* _Brief_:
Please return the lines below verbatim, beginning at the one that has "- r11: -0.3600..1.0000" and stopping after the one that has "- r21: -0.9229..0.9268", and add no other lines.

++++++++

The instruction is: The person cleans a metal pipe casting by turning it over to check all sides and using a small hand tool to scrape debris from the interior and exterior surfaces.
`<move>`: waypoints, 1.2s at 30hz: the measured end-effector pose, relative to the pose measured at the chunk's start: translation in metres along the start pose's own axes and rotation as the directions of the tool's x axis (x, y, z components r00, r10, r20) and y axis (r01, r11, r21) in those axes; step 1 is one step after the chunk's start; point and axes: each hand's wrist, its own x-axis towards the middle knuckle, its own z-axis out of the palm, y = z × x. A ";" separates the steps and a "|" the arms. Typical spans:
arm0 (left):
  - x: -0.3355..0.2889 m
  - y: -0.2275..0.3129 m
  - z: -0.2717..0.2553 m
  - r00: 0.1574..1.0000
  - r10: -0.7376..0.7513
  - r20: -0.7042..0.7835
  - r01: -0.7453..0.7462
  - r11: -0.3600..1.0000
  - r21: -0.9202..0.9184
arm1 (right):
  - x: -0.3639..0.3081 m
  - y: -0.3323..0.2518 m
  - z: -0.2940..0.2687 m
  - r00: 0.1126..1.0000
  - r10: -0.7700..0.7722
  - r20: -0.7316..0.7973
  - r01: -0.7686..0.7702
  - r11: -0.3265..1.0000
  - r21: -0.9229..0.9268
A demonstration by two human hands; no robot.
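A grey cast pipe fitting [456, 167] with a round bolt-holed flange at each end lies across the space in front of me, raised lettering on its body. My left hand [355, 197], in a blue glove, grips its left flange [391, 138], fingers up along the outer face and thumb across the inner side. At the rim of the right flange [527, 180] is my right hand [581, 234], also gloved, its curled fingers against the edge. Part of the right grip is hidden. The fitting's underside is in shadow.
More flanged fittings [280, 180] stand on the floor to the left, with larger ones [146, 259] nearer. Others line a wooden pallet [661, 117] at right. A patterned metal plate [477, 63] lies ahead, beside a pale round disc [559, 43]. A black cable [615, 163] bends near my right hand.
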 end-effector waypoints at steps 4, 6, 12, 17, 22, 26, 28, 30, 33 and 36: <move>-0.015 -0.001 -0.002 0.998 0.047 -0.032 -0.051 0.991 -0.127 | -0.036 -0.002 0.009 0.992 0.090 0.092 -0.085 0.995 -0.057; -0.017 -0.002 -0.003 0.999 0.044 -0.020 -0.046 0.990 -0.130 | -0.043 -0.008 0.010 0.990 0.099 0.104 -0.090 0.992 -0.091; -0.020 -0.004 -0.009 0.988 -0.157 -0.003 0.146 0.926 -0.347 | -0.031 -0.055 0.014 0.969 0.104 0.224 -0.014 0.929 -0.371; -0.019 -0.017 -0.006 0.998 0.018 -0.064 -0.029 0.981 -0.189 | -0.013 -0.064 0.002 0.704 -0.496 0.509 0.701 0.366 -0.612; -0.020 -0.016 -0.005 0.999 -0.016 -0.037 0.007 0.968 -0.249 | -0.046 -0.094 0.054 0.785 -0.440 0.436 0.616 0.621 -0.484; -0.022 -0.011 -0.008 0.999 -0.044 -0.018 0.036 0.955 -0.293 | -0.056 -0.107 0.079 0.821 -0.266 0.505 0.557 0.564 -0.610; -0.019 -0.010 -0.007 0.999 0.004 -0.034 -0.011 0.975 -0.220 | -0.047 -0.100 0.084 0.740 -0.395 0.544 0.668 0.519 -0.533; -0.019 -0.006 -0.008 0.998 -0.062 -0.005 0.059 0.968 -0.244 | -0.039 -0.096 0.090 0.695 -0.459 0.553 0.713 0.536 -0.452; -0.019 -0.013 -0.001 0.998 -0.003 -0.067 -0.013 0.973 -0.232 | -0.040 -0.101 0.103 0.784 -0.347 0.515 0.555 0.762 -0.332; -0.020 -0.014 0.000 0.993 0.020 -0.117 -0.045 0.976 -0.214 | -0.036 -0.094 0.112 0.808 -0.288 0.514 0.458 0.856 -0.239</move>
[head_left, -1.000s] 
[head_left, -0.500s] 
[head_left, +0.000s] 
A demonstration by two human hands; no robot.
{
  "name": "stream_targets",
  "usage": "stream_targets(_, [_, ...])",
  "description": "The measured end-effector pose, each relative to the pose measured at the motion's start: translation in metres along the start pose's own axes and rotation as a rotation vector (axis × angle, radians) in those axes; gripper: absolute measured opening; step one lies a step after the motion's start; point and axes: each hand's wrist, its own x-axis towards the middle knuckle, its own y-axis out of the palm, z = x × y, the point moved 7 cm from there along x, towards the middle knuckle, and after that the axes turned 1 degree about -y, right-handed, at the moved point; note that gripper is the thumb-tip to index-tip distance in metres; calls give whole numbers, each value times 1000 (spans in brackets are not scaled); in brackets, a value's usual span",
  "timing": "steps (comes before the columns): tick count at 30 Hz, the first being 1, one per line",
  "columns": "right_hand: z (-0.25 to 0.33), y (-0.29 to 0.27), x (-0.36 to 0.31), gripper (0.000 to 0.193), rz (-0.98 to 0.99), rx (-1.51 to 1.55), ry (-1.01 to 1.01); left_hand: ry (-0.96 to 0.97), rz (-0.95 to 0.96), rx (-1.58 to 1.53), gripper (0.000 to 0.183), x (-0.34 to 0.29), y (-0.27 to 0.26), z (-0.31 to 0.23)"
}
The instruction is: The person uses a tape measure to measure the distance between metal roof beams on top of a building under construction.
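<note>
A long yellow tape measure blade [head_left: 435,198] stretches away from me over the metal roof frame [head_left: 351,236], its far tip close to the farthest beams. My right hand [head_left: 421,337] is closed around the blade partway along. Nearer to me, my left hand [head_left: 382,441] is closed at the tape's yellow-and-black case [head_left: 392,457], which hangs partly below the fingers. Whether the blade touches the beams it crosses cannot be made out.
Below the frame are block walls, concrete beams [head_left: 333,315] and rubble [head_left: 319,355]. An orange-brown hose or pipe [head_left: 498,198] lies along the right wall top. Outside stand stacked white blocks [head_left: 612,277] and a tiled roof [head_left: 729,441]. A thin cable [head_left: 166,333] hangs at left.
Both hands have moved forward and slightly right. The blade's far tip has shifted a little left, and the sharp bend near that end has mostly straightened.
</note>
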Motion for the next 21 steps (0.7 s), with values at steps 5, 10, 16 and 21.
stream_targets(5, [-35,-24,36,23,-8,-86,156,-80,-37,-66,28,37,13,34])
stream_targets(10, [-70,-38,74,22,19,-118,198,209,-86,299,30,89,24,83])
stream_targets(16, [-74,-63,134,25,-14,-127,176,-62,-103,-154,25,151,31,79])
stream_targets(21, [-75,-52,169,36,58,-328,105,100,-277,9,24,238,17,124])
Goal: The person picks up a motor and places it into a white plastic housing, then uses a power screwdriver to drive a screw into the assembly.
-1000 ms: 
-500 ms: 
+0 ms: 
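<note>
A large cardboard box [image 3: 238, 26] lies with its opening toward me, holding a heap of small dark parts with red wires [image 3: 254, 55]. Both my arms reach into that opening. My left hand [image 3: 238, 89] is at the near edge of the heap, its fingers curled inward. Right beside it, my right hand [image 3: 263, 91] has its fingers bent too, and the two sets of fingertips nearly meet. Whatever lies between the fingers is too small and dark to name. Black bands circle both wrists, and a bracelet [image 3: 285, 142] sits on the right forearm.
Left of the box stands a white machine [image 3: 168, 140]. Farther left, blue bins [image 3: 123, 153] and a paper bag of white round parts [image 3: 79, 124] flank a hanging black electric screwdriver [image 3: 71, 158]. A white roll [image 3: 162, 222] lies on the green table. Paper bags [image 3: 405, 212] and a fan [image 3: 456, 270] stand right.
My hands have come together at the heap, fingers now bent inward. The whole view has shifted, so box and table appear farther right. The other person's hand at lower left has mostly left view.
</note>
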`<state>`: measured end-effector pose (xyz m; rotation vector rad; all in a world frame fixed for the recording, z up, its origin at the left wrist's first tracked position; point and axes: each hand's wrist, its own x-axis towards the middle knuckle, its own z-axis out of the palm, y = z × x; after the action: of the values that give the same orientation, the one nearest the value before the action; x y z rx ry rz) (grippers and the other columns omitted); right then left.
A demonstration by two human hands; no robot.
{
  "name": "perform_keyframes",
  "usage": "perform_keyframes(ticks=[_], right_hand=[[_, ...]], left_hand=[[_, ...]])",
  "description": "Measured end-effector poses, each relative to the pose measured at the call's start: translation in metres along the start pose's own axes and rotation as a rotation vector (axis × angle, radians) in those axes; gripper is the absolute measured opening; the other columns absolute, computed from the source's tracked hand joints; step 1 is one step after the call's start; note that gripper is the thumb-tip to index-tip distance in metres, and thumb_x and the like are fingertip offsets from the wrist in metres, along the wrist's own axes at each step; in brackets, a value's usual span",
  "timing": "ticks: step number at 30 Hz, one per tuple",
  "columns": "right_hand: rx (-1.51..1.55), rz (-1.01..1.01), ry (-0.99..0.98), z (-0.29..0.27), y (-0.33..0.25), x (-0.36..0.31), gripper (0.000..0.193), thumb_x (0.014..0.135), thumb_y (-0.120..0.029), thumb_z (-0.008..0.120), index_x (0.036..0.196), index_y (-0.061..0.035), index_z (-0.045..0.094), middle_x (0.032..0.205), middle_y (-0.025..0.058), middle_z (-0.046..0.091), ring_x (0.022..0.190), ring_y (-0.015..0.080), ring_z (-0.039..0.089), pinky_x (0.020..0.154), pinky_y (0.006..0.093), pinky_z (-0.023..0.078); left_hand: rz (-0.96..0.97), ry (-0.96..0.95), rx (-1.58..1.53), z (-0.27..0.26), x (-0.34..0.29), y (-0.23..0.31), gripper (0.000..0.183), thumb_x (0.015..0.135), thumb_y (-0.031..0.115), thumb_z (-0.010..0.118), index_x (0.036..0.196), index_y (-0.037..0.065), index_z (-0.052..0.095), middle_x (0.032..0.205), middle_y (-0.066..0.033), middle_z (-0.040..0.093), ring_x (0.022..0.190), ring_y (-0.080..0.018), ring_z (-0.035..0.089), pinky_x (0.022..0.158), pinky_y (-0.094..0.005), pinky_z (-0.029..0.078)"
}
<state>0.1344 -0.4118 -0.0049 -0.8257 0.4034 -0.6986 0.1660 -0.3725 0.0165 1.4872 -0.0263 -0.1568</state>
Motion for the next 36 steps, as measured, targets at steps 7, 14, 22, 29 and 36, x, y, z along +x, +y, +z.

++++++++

* _Result_:
  - r11: -0.3600..1.0000
  - r21: -0.9202..0.9184
arm1 (right):
  - x: -0.3639..0.3081 m
  - y: -0.3323..0.2518 m
  - z: -0.2940..0.2687 m
  - r00: 0.1126..1.0000
  - r10: -0.7700..0.7722
  - r20: -0.7316..0.7973
  - r01: -0.7686..0.7702
  - r11: -0.3265..1.0000
  - r21: -0.9229..0.9268

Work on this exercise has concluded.